We allow attachments (AKA body parts) because we allow CID's and MID's
as URL's in the vCalendar object. That means that one MIME message as
MULTIPART/RELATED can have N-number of body parts, one of which
is the vCalendar object (text/calendar).

A CID is a CONTENT-ID, and means that one URL in the text/calendar
body part refers to the contents of another body part in the same MIME
message. Example:

	URL:cid:body-part-2

(note: I may not have correctly shown a CID or MID url, but
 you'll get the idea).

A MID is a MESSAGE-ID to a MIME body part. That means that
a text/calendar body part can refer to any body part in any other
MIME message. Example:

	URL:mid:royer.com/~doug/message-3/body-part-3

Also, the WG agreed that MULTIPART/ALTERNATE was expected to
be allowed. (one part text/calendar, others any other representation
of the object text/plain, text/html, ...).

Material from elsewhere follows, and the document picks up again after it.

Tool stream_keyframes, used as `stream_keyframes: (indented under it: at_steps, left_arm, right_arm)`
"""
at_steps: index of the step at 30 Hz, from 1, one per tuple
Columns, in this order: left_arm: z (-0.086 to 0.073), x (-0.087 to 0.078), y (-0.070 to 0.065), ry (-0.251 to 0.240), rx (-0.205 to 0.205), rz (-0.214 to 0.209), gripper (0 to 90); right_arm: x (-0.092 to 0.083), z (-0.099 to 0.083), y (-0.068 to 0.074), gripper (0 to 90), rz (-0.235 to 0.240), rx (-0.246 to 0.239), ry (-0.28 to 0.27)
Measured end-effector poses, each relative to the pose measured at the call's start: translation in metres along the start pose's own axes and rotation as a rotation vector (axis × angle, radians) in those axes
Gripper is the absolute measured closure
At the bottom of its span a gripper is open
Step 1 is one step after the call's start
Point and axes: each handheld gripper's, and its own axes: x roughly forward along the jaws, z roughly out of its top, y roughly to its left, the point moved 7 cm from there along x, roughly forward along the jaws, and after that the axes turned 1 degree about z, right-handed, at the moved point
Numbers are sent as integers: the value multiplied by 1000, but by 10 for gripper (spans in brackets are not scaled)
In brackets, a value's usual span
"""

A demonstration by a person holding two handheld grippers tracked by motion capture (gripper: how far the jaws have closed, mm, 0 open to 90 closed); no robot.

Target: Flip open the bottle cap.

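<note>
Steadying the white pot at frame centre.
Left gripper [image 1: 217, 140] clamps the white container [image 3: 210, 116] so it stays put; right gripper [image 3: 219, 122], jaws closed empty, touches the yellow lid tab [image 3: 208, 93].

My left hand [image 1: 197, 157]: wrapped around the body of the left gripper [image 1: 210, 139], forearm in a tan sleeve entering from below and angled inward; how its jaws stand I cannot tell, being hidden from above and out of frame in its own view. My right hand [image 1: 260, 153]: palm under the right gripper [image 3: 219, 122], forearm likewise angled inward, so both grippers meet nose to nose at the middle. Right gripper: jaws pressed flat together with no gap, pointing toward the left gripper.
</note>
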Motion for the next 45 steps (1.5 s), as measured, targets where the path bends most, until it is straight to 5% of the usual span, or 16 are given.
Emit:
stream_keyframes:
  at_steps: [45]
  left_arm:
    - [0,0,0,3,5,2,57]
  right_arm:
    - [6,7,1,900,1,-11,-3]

Example:

	MIME-header ... MULTIPART/ALTERNATE

	<body-body-part-one ... text/calendar>
		BEGIN:VCALENDAR
		...
		END:VCALENDAR
	<end-body-part-one>
	<body-body-part-two ... text/plain>

	You have been invited to a party 
	Starts at: ....
	Ends at: ...
	...

	<end-body-part-two>

This DOES NOT mean that a CUA or a CS MUST implement the code
to process these. It mean that we agreed not to limit ourselves
and allow CID/MID's.

NOTE: MULTIPART/<whatever> may be combined/mixed and contain
other MULTIPART/<whatever>

Again we are not mandating that a CUA or CS MUST do this, we
are simply not restricting them from using all of MIME.